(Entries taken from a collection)
# # #

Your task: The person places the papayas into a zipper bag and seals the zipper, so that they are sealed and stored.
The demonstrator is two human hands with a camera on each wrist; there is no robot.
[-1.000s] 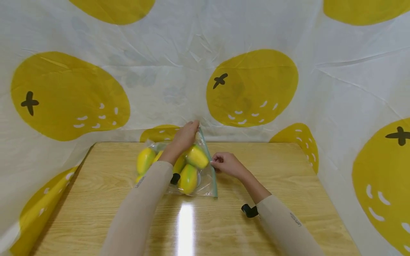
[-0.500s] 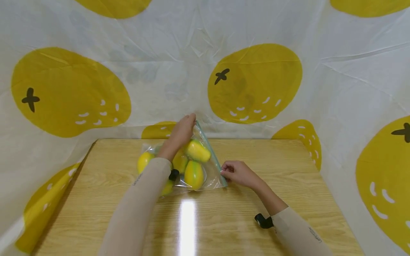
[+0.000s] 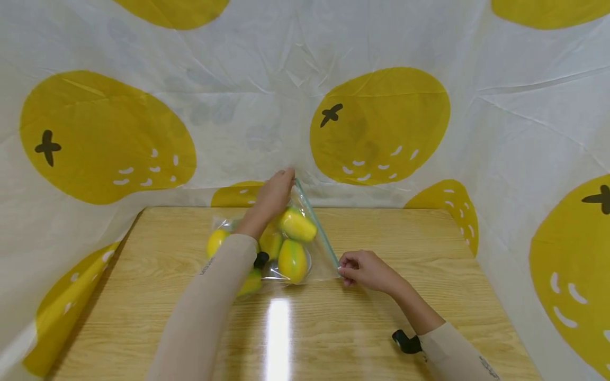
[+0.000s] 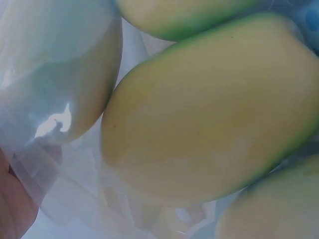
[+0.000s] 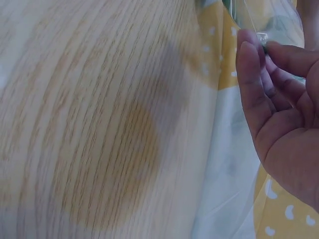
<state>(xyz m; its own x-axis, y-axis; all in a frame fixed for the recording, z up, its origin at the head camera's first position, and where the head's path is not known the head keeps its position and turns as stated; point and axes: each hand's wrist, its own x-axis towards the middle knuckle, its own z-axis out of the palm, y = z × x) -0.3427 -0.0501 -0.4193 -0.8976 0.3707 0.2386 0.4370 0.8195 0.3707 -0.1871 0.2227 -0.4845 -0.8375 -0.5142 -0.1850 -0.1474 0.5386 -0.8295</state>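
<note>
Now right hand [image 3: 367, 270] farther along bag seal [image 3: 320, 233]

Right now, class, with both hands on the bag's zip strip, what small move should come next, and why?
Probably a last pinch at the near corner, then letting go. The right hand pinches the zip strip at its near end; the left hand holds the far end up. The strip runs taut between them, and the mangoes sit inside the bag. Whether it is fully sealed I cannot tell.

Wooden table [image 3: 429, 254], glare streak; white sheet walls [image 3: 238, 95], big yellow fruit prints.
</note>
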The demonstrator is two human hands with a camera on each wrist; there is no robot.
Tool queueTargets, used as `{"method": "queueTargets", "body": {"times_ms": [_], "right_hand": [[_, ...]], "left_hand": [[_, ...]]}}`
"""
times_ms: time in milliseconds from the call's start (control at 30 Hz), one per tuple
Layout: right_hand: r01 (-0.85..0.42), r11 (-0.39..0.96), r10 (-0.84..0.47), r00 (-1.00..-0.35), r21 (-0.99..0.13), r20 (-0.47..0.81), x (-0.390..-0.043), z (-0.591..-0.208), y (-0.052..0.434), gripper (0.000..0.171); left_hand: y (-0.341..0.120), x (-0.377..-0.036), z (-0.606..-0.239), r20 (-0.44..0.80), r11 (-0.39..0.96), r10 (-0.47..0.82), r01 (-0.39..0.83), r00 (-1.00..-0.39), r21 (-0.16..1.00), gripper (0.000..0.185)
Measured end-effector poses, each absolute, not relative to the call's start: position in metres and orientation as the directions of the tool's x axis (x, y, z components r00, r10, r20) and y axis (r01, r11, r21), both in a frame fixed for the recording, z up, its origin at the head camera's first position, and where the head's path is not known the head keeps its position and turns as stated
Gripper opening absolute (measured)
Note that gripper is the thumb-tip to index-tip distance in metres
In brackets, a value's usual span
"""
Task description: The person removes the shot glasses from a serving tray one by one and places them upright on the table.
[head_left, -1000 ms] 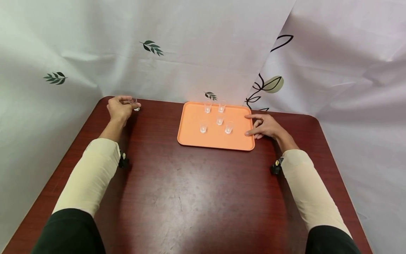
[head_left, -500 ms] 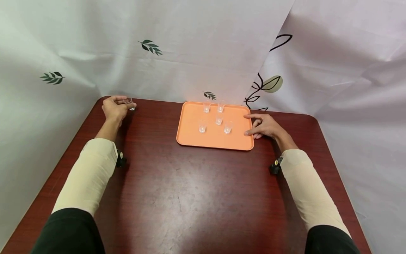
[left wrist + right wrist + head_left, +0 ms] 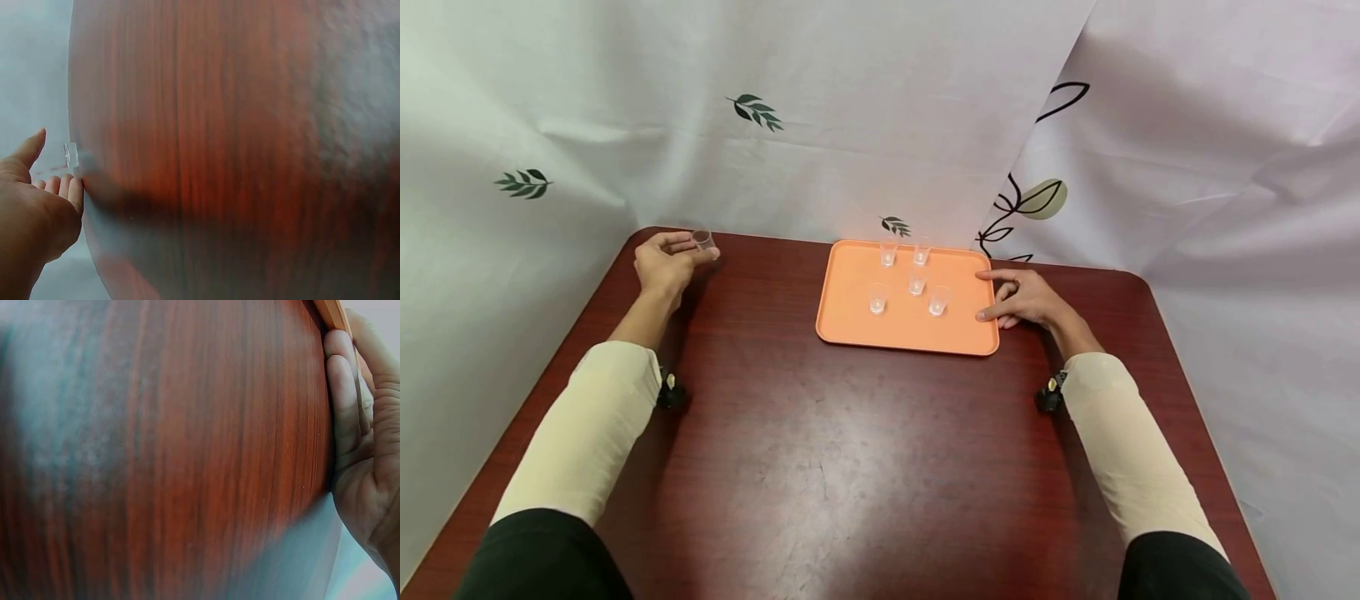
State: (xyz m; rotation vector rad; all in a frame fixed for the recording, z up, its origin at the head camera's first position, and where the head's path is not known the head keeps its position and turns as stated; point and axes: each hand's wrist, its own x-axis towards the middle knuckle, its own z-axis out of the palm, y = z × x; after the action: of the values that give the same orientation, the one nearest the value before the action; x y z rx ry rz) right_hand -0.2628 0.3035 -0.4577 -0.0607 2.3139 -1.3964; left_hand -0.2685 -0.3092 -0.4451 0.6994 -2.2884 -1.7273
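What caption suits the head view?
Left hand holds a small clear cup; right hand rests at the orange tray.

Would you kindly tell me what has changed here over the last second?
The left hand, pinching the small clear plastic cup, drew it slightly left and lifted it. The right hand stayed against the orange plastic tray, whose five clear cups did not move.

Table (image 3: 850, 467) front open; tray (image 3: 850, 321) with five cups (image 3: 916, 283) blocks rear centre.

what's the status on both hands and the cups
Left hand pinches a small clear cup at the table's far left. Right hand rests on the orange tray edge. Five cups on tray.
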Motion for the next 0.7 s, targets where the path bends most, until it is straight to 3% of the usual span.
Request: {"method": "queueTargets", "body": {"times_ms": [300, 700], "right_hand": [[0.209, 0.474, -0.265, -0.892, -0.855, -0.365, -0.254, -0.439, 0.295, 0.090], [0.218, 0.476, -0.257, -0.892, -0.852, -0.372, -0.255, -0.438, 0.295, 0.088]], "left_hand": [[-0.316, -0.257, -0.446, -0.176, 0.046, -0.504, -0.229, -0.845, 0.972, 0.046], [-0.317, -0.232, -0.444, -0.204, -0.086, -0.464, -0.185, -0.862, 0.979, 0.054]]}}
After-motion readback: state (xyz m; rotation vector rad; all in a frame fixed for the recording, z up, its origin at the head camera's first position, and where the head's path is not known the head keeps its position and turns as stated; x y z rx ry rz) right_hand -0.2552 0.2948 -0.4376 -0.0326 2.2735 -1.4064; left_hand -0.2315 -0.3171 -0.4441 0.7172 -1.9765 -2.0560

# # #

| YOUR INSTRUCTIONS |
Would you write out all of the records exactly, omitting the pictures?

| TASK ANSWER |
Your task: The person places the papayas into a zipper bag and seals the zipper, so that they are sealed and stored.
The demonstrator is two human hands with a camera on each wrist; there is no robot.
[-1.000s] 
[-0.500s] 
[+0.000s] 
[+0.000s] 
[+0.000s] 
<state>(xyz m; its own x-axis, y-axis; all in a frame fixed for the recording, z up, its origin at the head camera's first position, and where the head's path is not known the head keeps its position and turns as stated; point and axes: each hand's wrist, its own x-axis towards the middle knuckle, its own z-axis out of the palm, y = z × x) -0.3427 -0.0501 -0.4193 -0.8976 0.3707 0.2386 0.4370 0.8195 0.3707 -0.1871 0.2227 -0.4845 -0.8375 -0.5142 -0.1850 -0.1474 0.5386 -0.8295</state>
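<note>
Now right hand [image 3: 367, 270] farther along bag seal [image 3: 320, 233]

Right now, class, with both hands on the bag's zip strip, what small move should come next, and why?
Probably a last pinch at the near corner, then letting go. The right hand pinches the zip strip at its near end; the left hand holds the far end up. The strip runs taut between them, and the mangoes sit inside the bag. Whether it is fully sealed I cannot tell.

Wooden table [image 3: 429, 254], glare streak; white sheet walls [image 3: 238, 95], big yellow fruit prints.
</note>
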The demonstrator is two human hands with a camera on each wrist; there is no robot.
Tool queueTargets, used as `{"method": "queueTargets", "body": {"times_ms": [_], "right_hand": [[_, ...]], "left_hand": [[_, ...]]}}`
"""
times_ms: time in milliseconds from the call's start (control at 30 Hz), one per tuple
Layout: right_hand: r01 (-0.85..0.42), r11 (-0.39..0.96), r10 (-0.84..0.47), r00 (-1.00..-0.35), r21 (-0.99..0.13), r20 (-0.47..0.81), x (-0.390..-0.043), z (-0.591..-0.208), y (-0.052..0.434), gripper (0.000..0.171); left_hand: y (-0.341..0.120), x (-0.377..-0.036), z (-0.606..-0.239), r20 (-0.44..0.80), r11 (-0.39..0.96), r10 (-0.47..0.82), r01 (-0.39..0.83), r00 (-1.00..-0.39), r21 (-0.16..1.00), gripper (0.000..0.185)
Measured end-effector poses, each absolute, not relative to the call's start: position in metres and orientation as the directions of the tool's x axis (x, y, z components r00, r10, r20) and y axis (r01, r11, r21), both in a frame fixed for the recording, z up, its origin at the head camera's first position, and where the head's path is not known the head keeps its position and turns as stated
Gripper opening absolute (measured)
Note that gripper is the thumb-tip to index-tip distance in metres
In brackets, a value's usual span
"""
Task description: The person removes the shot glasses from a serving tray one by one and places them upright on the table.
[head_left, -1000 ms] 
[head_left, -500 ms] 
[left wrist + right wrist + head_left, +0 ms] 
State: (xyz m; rotation vector rad; all in a frame fixed for the recording, z up, its origin at the head camera's first position, and where the head's path is not known the head keeps its position and turns as stated; point and axes: each hand's wrist, its own x-axis towards the middle knuckle, its own z-axis out of the palm, y = z × x; after the action: of the values that give the same orientation, the one nearest the value before the action; x y z rx ry rz) right_hand -0.2628 0.3035 -0.4577 -0.0607 2.3139 -1.3964; left_hand -0.2685 -0.3092 -0.4451 0.6994 -2.2884 -1.7273
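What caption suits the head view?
Left hand holds a small clear cup; right hand rests at the orange tray.

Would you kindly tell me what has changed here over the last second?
The left hand, pinching the small clear plastic cup, drew it slightly left and lifted it. The right hand stayed against the orange plastic tray, whose five clear cups did not move.

Table (image 3: 850, 467) front open; tray (image 3: 850, 321) with five cups (image 3: 916, 283) blocks rear centre.

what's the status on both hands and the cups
Left hand pinches a small clear cup at the table's far left. Right hand rests on the orange tray edge. Five cups on tray.
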Motion for the next 0.7 s, targets where the path bends most, until it is straight to 3% of the usual span.
Request: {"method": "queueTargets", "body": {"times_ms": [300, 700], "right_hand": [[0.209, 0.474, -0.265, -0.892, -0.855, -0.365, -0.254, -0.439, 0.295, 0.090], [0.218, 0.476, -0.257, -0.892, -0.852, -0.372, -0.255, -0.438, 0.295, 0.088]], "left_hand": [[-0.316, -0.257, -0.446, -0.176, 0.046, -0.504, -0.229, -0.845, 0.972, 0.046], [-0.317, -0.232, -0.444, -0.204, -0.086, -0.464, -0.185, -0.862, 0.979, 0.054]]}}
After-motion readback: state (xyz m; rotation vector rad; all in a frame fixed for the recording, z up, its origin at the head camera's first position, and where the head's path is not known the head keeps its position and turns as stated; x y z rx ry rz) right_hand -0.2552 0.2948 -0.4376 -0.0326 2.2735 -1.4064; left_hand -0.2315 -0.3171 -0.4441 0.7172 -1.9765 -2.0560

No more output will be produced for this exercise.